Wood has to play, both as a point of difference pace-wise on what is usually the bounciest Test pitch in England and also to exploit any reverse swing on offer. That India crucially got just a smidgeon on the final afternoon at the Oval to extinguish hopes of a record chase, and England did not 24 hours earlier, was one of many differences that added up to the final result.
By this stage both Jimmy Anderson and Ollie Robinson were wilting and hit a combined 340 overs for the series, while Chris Woakes – exemplary on his return with seven wickets and a half-century – sent down 47 in the match and said his body was “barking” afterwards. Wood for the underused Craig Overton seems the obvious tactical swap but how the other three pull up will still be key here.
It may be that one of Robinson or Anderson accepts the need for a breather (likely grudging in the case of the former on home turf), especially if conditions look like they will suit Leach. Some will say the left-armer should be playing regardless, not least with Moeen Ali an attacking spinner who struggles to deliver control or maidens, but the mood music from England is that he is there to provide the option of playing both spinners.

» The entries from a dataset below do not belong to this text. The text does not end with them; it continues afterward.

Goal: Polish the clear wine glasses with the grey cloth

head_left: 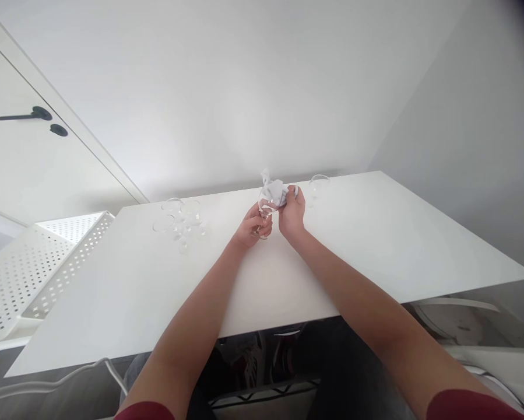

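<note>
Clear glass is in play in the head view, out over the far middle of the smooth white rectangular table [375,233]! The bare left hand [253,227] has its fingers curled round the stem of the transparent, round-bowled stemmed glass [265,210], and the bare right hand [292,213] pinches the crumpled white fabric cloth [274,191] against the bowl. It looks like wiping, and good technique calls for a steady, light hold low on the stem, the cloth turning gently round the rim, no twisting of bowl against foot, since that thin stem could snap. Cloth between skin and bowl should spare it fingerprints.

And what a looker: colourless, shiny, see-through, tilted over the table, its foot peeking below the left hand. How deep the cloth sits in the bowl, I cannot tell. A cluster of clear stemmed glasses [192,211] stands on the table's left side; one lone clear stemmed glass [319,183] waits by its far edge, right of centre.
</note>
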Tool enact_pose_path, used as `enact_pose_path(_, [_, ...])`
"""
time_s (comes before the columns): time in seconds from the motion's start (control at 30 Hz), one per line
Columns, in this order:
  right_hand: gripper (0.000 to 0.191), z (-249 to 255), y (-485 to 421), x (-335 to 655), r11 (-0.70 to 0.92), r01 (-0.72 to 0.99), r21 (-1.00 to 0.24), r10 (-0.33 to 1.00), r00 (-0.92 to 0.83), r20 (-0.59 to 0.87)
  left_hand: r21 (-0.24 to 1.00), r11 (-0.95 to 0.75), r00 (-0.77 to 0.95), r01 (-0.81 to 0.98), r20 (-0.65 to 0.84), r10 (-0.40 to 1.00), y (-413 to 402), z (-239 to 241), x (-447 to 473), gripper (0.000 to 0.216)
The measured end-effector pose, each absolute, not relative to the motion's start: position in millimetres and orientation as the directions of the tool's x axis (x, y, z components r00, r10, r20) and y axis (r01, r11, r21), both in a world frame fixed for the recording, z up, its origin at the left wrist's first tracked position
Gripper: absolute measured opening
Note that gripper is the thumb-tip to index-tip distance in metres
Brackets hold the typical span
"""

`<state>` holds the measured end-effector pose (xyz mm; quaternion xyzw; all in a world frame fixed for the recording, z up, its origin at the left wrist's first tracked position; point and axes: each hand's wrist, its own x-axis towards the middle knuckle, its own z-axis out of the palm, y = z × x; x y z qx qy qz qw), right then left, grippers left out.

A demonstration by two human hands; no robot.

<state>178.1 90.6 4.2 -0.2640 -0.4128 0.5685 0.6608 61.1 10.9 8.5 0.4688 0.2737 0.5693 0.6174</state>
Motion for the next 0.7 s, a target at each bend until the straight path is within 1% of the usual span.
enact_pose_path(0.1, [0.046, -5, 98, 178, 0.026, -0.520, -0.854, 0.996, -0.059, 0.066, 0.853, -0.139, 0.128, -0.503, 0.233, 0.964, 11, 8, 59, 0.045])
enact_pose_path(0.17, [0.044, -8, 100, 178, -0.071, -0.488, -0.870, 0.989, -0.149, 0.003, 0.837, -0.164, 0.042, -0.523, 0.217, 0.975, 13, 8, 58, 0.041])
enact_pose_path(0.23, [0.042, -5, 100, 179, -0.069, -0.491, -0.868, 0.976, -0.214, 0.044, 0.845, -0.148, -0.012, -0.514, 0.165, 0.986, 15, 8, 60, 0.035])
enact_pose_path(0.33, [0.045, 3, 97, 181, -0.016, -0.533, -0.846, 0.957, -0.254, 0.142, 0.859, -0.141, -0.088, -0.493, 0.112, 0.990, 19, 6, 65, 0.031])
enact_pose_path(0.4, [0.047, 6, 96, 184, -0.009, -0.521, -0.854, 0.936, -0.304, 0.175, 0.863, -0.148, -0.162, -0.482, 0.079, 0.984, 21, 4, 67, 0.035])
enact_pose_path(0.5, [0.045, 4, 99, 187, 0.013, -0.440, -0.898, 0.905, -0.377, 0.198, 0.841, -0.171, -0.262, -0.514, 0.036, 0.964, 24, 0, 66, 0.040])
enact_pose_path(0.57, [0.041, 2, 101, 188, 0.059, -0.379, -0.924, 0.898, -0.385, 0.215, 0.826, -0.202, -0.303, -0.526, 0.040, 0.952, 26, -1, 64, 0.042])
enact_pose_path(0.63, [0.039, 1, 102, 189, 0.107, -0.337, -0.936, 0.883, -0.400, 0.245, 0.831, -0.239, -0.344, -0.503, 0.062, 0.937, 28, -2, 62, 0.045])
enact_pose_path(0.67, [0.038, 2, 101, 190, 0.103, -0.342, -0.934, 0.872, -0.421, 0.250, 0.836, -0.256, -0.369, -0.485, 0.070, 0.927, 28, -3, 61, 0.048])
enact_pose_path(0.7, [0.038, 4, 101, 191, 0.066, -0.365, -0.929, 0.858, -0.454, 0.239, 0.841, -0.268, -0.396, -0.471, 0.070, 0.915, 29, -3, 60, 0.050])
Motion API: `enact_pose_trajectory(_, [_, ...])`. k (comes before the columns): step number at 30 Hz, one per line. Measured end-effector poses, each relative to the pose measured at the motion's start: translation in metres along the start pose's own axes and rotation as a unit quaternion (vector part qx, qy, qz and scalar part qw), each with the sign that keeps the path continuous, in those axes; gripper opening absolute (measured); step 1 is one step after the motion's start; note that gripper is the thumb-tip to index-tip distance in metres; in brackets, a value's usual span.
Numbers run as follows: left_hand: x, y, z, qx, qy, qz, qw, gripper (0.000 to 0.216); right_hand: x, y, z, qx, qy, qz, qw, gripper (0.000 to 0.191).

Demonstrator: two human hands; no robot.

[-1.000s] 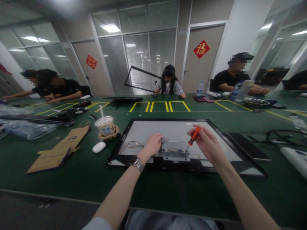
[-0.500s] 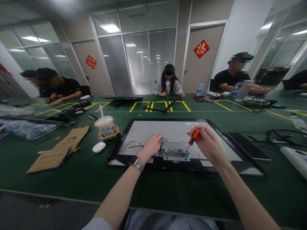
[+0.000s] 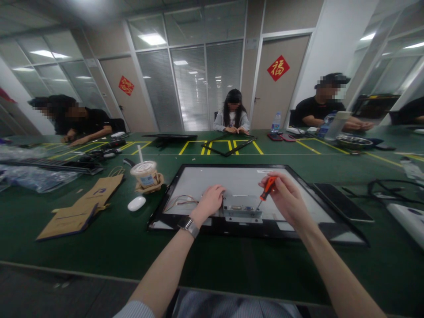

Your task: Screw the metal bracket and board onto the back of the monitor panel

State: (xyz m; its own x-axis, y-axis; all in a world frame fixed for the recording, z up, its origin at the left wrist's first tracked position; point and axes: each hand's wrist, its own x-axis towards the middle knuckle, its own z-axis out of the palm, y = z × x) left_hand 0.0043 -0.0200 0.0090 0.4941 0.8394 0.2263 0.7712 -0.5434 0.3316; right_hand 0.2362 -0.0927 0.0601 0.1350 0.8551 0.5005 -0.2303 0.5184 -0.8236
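A monitor panel (image 3: pixel 238 181) lies face down on the green table (image 3: pixel 99 238), its grey metal back up inside a black frame. A small metal bracket with connectors (image 3: pixel 241 211) sits near its front edge. My left hand (image 3: pixel 209 201) rests curled on the panel at the bracket's left end, with thin wires (image 3: pixel 180 201) just left of it. My right hand (image 3: pixel 285 198) grips an orange-handled screwdriver (image 3: pixel 266 189), whose tip points down at the bracket's right end.
A lidded drink cup with a straw (image 3: pixel 146 173), a white mouse (image 3: pixel 136 203) and a brown paper bag (image 3: pixel 82 205) lie to the left. A dark flat panel (image 3: pixel 342 202) and cables (image 3: pixel 391 190) lie right. Three people sit at the far side; a black bezel frame (image 3: pixel 230 145) lies before the middle one.
The person opposite lowered the black bezel frame from the air flat onto the table. My hands and the screwdriver have barely shifted.
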Motion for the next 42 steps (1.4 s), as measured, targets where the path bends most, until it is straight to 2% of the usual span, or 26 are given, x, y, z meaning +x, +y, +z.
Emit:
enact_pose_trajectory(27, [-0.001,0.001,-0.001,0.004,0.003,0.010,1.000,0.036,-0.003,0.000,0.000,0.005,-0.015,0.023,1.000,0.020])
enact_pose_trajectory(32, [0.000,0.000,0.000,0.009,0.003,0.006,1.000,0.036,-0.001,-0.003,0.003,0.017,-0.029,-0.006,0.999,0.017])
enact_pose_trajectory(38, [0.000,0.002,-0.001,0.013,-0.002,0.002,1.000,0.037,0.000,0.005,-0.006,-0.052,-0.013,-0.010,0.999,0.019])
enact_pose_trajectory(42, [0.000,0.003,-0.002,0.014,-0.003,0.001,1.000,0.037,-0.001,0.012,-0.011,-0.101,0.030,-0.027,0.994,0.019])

Buttler’s return after paternity leave creates a logjam in the middle order and though Moeen played the worst shot of the three players who failed to fully capitalise when well set on the crucial second day at the Oval, Jonny Bairstow could be the one to step aside after flattering to deceive. Ollie Pope made 81 and England remain hopeful he is one for the long term.
But then hope is what seems to be underpinning England’s batting, because, bar an encouraging start to the alliance of Rory Burns and Haseeb Hameed at the top of the order with two century stands in three innings, they still have only one banker for consistent runs in Root. And as this week showed, even his celestial form will have off days.
India by contrast appear to have just one bad headache in the shape of Ajinkya Rahane’s flatlining form and clearly some good ones if a cricketer like Ravichandran Ashwin cannot get a game. Even Jasprit Bumrah and Mohammed Siraj (who like Anderson and Robinson have played all four Tests) were still tearing in on the final day and if one now needs a break as a result, Mohammed Shami is on standby to slot back in.
Needless to say England are feeling the absence of Ben Stokes while he takes a break for mental health reasons and there are no guarantees the all-rounder will return this winter either. Silverwood, due to name England’s squad for the T20 World Cup on Thursday, said on Monday evening he had not spoken to the all-rounder about this recently.
Instead they are discovering what some frankly herculean performances from Stokes over the previous two years were masking in Tests and, bar Robinson, the leading wicket-taker this series, plus some green shoots of recovery from Hameed, it is hard to point to much tangible progress during this time.
It may yet be that they get out of jail with helpful conditions in their former “open prison”, take the gloss of India’s tour and avoid joining the class of ‘99. But as good as Virat Kohli’s tourists are, and as hard as some absences have been felt, schadenfreude and dodging ignominy would not feel like success.